WHAT TO DO>
Line count for "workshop": say how many lines of the data contain it, with no other text.
Content starts
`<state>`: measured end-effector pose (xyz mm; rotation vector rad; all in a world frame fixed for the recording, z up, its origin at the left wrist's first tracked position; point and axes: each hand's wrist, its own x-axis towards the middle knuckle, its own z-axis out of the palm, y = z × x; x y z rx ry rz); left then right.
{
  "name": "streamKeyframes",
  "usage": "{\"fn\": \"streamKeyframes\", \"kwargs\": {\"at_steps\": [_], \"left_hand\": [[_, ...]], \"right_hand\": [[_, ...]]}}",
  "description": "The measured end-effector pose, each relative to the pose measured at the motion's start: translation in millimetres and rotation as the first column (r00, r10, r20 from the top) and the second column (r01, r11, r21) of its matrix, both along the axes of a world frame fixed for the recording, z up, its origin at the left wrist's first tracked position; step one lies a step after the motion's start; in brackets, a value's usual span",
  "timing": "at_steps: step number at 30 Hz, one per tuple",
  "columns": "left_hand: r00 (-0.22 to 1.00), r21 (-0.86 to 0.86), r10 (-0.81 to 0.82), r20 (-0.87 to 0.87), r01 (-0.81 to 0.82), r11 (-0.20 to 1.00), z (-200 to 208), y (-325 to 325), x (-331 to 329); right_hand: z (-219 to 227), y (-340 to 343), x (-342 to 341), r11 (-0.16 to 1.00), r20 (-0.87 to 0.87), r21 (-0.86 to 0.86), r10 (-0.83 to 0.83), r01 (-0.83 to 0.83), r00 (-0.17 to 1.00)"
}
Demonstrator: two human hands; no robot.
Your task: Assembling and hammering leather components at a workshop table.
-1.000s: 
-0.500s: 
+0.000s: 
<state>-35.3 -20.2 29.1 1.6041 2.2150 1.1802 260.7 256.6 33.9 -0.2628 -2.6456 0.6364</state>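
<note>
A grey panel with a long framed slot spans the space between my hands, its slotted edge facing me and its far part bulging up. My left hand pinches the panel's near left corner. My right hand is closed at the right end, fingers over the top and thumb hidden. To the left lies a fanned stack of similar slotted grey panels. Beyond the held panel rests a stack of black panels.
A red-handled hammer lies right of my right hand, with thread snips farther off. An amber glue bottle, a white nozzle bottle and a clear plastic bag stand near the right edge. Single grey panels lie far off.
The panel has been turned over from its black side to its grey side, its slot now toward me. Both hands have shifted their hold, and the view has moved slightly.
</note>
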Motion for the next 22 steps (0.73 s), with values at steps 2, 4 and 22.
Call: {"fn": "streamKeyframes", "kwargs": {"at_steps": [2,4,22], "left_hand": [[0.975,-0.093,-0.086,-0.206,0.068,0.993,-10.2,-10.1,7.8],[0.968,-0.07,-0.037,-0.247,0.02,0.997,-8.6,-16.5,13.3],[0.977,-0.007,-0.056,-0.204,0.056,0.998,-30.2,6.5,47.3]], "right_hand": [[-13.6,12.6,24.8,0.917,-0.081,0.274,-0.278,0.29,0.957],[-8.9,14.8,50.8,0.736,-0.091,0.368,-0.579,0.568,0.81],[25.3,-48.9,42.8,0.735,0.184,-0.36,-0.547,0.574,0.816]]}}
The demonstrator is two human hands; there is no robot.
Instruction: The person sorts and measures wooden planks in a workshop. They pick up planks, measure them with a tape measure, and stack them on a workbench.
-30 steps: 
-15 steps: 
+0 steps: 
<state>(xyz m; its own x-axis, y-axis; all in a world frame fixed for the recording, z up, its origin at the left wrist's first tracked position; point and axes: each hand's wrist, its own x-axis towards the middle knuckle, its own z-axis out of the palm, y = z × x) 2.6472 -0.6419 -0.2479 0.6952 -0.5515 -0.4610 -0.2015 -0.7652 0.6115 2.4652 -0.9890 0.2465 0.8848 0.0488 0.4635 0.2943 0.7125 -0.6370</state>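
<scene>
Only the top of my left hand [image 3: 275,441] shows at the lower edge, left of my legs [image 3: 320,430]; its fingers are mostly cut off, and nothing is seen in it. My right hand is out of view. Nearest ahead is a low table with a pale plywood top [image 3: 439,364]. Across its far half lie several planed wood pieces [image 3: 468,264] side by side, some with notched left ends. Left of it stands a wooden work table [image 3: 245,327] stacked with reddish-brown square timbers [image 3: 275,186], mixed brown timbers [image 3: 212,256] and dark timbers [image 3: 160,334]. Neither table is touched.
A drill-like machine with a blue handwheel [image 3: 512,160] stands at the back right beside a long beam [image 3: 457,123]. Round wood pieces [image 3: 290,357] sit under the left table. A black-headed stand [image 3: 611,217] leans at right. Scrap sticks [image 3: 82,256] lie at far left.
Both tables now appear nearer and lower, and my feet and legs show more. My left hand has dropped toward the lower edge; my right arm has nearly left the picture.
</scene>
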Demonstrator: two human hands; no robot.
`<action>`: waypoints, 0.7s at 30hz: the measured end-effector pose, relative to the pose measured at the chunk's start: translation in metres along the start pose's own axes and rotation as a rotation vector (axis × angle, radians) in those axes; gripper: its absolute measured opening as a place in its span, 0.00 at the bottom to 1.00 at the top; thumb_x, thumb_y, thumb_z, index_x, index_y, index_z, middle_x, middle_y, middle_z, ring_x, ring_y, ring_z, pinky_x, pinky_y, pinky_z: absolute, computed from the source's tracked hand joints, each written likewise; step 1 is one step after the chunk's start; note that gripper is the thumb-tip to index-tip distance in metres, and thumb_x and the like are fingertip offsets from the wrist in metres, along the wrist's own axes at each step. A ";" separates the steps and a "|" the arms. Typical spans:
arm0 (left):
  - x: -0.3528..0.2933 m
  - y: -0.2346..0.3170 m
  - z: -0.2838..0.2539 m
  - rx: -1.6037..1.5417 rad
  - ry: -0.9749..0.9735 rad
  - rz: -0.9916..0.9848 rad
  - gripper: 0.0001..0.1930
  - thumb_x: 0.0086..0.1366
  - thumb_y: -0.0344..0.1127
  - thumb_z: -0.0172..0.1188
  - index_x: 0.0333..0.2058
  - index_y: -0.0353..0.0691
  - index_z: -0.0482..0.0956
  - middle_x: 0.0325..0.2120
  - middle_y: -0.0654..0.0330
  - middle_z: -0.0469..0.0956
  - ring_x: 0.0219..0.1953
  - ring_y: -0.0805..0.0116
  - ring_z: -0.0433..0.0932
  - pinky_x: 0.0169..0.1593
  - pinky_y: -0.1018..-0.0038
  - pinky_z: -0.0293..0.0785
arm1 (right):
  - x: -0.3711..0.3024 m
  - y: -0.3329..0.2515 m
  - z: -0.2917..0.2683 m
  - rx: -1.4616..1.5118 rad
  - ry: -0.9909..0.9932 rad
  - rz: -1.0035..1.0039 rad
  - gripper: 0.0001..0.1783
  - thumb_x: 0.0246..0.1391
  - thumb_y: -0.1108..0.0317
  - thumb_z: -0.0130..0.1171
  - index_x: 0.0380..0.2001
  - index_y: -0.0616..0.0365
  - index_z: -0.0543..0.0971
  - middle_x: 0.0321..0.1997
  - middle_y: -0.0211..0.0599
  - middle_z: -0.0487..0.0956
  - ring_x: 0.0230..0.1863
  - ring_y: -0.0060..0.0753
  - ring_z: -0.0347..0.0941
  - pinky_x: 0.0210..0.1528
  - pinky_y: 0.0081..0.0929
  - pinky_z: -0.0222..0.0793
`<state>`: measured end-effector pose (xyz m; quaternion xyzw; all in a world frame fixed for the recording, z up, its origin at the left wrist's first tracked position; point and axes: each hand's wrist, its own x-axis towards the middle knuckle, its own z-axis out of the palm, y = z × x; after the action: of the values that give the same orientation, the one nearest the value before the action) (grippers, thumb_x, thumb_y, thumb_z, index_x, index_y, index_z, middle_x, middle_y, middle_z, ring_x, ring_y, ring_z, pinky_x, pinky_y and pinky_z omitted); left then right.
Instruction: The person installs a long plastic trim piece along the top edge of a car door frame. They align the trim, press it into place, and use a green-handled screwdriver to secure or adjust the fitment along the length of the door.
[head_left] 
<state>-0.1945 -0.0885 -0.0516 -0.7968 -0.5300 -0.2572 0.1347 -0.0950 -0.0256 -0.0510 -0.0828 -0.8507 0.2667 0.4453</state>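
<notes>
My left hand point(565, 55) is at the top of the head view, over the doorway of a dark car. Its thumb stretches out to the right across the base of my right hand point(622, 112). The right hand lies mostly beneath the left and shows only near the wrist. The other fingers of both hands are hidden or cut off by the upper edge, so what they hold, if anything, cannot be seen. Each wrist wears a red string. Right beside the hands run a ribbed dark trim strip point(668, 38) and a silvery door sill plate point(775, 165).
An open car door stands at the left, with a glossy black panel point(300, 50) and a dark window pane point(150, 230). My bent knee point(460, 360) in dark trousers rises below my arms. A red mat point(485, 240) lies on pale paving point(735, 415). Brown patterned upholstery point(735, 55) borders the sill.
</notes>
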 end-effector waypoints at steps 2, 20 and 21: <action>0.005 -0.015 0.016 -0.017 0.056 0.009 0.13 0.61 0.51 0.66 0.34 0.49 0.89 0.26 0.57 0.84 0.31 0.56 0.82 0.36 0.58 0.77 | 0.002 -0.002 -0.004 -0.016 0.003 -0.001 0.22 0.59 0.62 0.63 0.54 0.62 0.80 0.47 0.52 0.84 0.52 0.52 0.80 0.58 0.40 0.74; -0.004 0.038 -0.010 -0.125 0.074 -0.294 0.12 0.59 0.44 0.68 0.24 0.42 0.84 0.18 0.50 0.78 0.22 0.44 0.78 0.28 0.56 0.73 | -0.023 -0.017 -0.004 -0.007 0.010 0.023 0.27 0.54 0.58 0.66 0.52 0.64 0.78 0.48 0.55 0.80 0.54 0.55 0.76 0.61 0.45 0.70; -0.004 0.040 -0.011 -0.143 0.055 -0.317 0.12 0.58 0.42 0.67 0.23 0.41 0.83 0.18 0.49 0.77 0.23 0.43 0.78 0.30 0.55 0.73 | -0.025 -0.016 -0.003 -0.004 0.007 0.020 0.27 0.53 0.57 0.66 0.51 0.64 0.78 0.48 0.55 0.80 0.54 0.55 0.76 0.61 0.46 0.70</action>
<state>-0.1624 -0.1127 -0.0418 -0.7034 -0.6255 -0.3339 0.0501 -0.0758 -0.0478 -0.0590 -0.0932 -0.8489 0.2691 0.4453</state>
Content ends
RESULT OF THIS EXERCISE>
2